*Task details*. Using "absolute" as the search string, find the matching lines below and copy them.
# # # # #
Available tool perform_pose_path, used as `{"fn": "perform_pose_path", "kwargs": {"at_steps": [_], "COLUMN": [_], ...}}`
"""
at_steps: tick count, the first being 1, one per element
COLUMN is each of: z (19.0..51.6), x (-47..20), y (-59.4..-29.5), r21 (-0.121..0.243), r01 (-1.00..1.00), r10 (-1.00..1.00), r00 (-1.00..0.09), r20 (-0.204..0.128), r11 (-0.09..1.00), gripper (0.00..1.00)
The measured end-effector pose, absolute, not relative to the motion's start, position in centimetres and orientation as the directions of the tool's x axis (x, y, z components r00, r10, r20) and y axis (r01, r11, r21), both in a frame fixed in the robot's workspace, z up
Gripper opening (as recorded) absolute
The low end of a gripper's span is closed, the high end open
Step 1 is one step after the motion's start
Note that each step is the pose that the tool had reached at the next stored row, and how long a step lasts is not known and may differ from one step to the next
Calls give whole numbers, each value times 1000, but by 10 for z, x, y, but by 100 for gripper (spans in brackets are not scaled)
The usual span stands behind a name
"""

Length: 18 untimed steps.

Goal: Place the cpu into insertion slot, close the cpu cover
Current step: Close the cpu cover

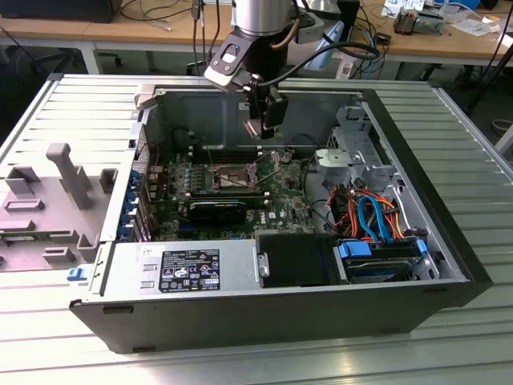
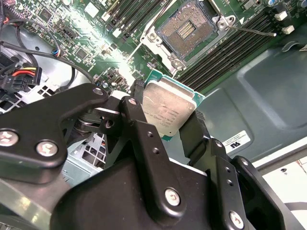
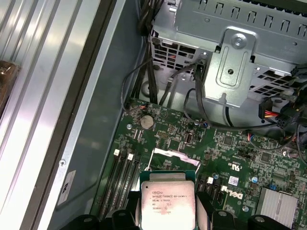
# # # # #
*Your response*.
The measured end-effector pose, absolute, not relative to the motion's start, position in centimetres and orientation as the directions of the tool's x axis (x, y, z components r00, r10, r20) and y axis (r01, r11, r21), both in a frame fixed in the robot's workspace, z up
Gripper opening (as recorded) absolute

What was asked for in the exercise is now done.